## YOUR GOAL
For this exercise, return exactly the lines of the material below that begin at the one with "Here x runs" and stop after the one with "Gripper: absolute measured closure".

============================================================

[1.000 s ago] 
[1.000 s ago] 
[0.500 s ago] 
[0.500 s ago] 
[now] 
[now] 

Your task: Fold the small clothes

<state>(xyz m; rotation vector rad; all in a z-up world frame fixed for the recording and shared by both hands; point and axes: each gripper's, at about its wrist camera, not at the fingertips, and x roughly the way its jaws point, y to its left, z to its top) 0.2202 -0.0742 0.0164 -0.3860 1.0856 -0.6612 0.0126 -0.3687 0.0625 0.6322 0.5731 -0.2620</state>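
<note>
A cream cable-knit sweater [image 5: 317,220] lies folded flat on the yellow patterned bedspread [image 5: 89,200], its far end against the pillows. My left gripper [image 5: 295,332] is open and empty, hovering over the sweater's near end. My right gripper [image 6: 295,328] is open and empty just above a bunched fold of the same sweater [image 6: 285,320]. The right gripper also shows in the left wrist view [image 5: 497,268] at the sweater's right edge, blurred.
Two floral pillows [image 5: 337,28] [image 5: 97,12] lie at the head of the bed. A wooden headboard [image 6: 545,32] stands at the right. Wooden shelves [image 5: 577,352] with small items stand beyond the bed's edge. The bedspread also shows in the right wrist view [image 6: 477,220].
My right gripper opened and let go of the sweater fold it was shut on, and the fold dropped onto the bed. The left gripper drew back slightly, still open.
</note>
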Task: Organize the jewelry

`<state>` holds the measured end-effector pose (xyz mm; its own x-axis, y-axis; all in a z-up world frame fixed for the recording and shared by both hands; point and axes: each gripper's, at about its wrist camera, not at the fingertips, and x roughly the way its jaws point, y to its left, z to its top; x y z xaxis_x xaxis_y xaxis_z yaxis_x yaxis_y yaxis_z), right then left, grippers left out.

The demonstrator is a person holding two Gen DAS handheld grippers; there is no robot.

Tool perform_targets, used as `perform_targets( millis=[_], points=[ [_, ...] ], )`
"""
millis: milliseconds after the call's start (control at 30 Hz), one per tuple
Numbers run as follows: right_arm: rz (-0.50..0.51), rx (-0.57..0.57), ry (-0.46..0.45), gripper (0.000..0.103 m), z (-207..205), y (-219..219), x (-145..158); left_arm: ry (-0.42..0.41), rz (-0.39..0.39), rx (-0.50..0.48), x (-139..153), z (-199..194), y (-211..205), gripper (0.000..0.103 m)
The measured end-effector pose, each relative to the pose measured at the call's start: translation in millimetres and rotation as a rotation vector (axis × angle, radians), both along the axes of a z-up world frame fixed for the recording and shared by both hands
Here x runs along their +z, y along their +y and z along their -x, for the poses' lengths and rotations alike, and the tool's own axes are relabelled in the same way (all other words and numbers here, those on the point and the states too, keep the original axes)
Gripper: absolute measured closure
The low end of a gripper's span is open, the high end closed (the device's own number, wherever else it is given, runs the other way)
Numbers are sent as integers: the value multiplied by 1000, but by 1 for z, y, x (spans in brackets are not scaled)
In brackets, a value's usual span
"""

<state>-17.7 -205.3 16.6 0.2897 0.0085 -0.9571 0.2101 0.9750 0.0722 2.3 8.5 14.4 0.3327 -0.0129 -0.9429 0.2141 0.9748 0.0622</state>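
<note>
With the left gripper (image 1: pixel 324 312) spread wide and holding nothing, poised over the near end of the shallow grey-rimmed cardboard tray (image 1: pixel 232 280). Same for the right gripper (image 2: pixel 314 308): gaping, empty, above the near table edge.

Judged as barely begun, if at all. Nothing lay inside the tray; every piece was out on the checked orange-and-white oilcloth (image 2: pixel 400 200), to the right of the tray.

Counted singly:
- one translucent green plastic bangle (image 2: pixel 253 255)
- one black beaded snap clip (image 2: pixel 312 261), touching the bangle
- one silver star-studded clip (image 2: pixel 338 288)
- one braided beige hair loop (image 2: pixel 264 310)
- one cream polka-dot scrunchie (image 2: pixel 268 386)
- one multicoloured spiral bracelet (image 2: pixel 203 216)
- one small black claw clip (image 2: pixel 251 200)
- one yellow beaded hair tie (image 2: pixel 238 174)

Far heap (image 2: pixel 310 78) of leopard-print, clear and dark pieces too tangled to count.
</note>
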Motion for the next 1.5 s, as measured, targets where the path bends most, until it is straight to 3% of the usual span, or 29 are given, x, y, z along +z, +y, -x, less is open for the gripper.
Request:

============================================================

## FINISHED TASK
Here x runs along their +z, y along their +y and z along their -x, for the poses' lengths and rotations alike, and the tool's own axes are relabelled in the same way (all other words and numbers here, those on the point and the states too, keep the original axes)
Gripper: absolute measured closure

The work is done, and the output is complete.